藤村 そうですね、私には何も出来ないという方が多いですが、出来ないと言ってしまうと、やらないということに繋がりますから、まずは行動しよう!と思うことですね。積極的に話し合うとか、フリーマーケットをやって売り上げを寄付するとか、希望している物を団体に送ることでも良いと思いますので。肩肘張らずに、気軽に楽しみながらやってみるということですね。保護犬を預かることについても、今のように1人が10匹、20匹一時預かりをというのはかなりの労力ですよね。でも1匹預かるだけなら、出来るという人も多いと思うんです。そうやって保護犬が身近な存在にもなっていけば良いなと思います。そうなれば、引き取ろうという人も増えるんじゃないでしょうか。また、殺処分の問題がテレビや雑誌で取り上げられたり、署名が多く集まったからといって国の仕組みは変わらないんです。
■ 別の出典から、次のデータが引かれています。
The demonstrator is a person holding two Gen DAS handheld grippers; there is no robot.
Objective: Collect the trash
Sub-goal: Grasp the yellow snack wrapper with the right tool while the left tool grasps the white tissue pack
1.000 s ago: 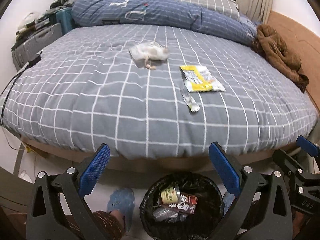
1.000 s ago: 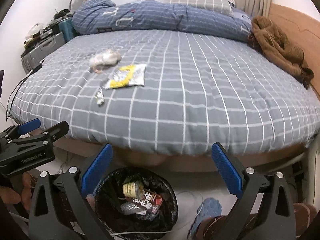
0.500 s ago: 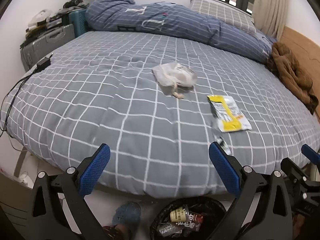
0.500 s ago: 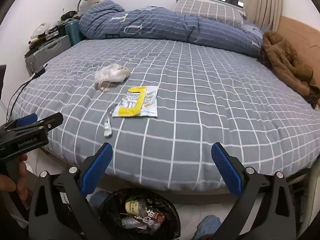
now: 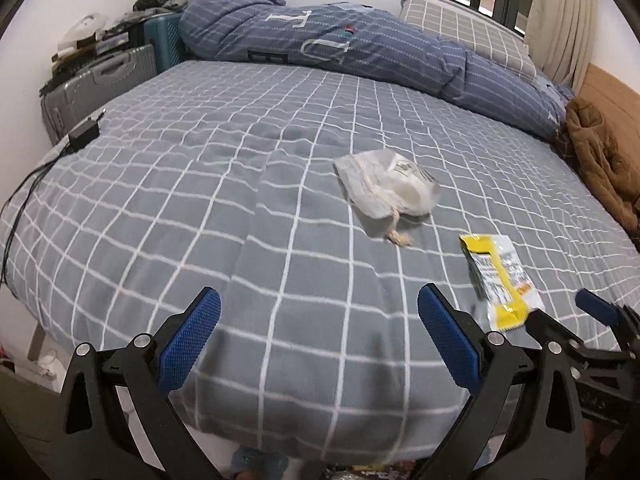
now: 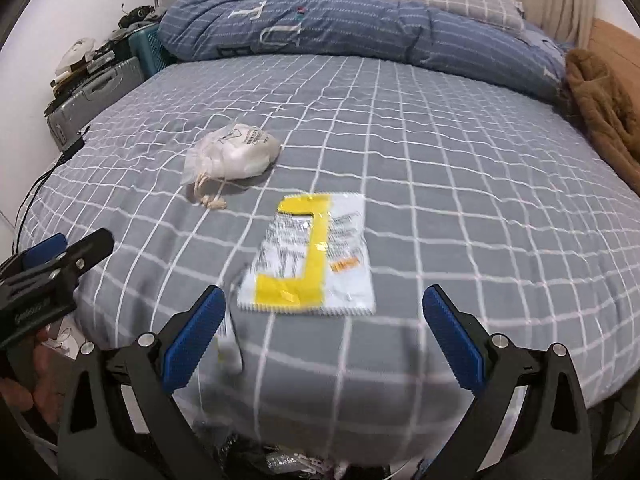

だから楽観しないで11年の改正の行方を見守って欲しいと思います。また、法律を変えるということは政治家に動いてもらわないといけませんので、まずは私たち国民が声をあげ続けることしかないと思うんです。これだけ国民の間で意見が上がっているんだということが、国を動かすことに繋がるのだと思います。

O.B. 最後にメッセージをお願いします。

藤村 人と犬との共生に必要なのは、「知・徳・体」だと私は思います。「犬を知りしつけする・命を尊ぶ道徳心を持つ・犬と一緒に運動し健康的な活動をする」、この3つが相互作用すること。これこそ共生社会の実現ですよね。ほかにも不妊、去勢をして飼うこと、知識の薄い素人による繁殖を決してしないこと。動物病院では乱暴な繁殖が原因で先天性の病気を持つ犬を多く看護しました。彼らは苦しい障害を抱えたまま一生を過ごさなければなりません。そういう犬たちが飼育放棄されてしまったら・・・と考えると。一人ひとりが意識を持って行動していくこと。今日それがどれだけ出来たかによって、明日は必ず変わっていきます。愛のある判断と行動で、この状況を変えていきたいですね。